Replication slot stats misgivings

From: Andres Freund <andres(at)anarazel(dot)de>
To: Masahiko Sawada <sawada(dot)mshk(at)gmail(dot)com>, Amit Kapila <amit(dot)kapila16(at)gmail(dot)com>
Cc: pgsql-hackers(at)postgresql(dot)org, Kyotaro HORIGUCHI <horiguchi(dot)kyotaro(at)lab(dot)ntt(dot)co(dot)jp>
Subject: Replication slot stats misgivings
Date: 2021-03-19 18:52:47
Message-ID: 20210319185247.ldebgpdaxsowiflw@alap3.anarazel.de
Views: Raw Message | Whole Thread | Download mbox | Resend email
Thread:
Lists: pgsql-hackers

Hi,

I started to write this as a reply to
https://postgr.es/m/20210318015105.dcfa4ceybdjubf2i%40alap3.anarazel.de
but I think it doesn't really fit under that header anymore.

On 2021-03-17 18:51:05 -0700, Andres Freund wrote:
> It does make it easier for the shared memory stats patch, because if
> there's a fixed number + location, the relevant stats reporting doesn't
> need to go through a hashtable with the associated locking. I guess
> that may have colored my perception that it's better to just have a
> statically sized memory allocation for this. Noteworthy that SLRU stats
> are done in a fixed size allocation as well...

As part of reviewing the replication slot stats patch I looked at
replication slot stats a fair bit, and I've a few misgivings. First,
about the pgstat.c side of things:

- If somehow slot stat drop messages got lost (remember pgstat
communication is lossy!), we'll just stop maintaining stats for slots
created later, because there'll eventually be no space for keeping
stats for another slot.

- If max_replication_slots was lowered between a restart,
pgstat_read_statfile() will happily write beyond the end of
replSlotStats.

- pgstat_reset_replslot_counter() acquires ReplicationSlotControlLock. I
think pgstat.c has absolutely no business doing things on that level.

- We do a linear search through all replication slots whenever receiving
stats for a slot. Even though there'd be a perfectly good index to
just use all throughout - the slots index itself. It looks to me like
slots stat reports can be fairly frequent in some workloads, so that
doesn't seem great.

- PgStat_ReplSlotStats etc use slotname[NAMEDATALEN]. Why not just NameData?

- pgstat_report_replslot() already has a lot of stats parameters, it
seems likely that we'll get more.

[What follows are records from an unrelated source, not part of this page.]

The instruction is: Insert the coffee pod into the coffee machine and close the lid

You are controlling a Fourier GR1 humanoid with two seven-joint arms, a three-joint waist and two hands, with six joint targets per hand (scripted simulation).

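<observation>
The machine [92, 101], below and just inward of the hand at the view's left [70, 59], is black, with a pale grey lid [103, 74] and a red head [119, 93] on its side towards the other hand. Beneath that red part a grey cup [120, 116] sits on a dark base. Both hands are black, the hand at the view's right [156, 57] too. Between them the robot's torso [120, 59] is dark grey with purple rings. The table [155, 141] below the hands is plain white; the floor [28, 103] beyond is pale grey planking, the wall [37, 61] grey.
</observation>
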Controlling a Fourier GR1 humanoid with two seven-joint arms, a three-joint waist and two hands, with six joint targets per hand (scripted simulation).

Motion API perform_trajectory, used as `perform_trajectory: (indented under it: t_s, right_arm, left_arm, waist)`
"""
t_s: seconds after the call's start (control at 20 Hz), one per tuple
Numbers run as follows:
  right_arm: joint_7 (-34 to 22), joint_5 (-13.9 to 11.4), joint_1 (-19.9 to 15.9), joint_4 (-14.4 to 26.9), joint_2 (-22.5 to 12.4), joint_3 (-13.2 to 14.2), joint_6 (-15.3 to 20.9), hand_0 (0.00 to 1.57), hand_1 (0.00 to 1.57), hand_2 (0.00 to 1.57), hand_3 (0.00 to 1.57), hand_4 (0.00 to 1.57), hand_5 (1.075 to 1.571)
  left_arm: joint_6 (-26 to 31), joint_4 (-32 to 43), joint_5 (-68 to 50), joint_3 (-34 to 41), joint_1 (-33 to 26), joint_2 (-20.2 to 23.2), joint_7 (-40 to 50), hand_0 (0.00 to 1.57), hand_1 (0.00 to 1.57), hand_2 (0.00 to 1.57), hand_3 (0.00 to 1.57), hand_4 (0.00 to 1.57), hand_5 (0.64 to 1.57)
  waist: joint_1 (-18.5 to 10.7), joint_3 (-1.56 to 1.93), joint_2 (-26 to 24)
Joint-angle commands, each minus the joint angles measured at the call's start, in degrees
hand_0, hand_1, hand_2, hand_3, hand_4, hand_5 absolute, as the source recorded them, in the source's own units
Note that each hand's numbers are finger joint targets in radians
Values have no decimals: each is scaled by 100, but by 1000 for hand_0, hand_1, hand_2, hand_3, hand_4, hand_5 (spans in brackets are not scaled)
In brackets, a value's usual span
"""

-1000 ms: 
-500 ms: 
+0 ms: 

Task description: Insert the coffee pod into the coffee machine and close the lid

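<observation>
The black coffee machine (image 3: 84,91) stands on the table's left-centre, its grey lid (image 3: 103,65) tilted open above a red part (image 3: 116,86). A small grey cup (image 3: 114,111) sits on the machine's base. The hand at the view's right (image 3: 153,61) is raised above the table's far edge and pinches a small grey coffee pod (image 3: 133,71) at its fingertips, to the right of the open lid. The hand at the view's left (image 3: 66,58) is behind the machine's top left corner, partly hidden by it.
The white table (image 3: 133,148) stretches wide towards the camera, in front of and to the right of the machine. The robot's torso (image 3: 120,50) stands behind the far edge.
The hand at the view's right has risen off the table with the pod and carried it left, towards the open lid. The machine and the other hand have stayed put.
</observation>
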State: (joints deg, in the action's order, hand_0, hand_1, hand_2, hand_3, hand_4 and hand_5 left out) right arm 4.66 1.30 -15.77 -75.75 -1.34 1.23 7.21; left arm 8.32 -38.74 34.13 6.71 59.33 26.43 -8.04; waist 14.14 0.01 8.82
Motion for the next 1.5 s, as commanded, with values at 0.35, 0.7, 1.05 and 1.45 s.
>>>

Seems like we should just use a
struct of stats updates.

And then more generally about the feature:
- If a slot was used to stream out a large amount of changes (say an
initial data load), but then replication is interrupted before the
transaction is committed/aborted, stream_bytes will not reflect the
many gigabytes of data we may have sent.
- I seems weird that we went to the trouble of inventing replication
slot stats, but then limit them to logical slots, and even there don't
record the obvious things like the total amount of data sent.

I think the best way to address the more fundamental "pgstat related"
complaints is to change how replication slot stats are
"addressed". Instead of using the slots name, report stats using the
index in ReplicationSlotCtl->replication_slots.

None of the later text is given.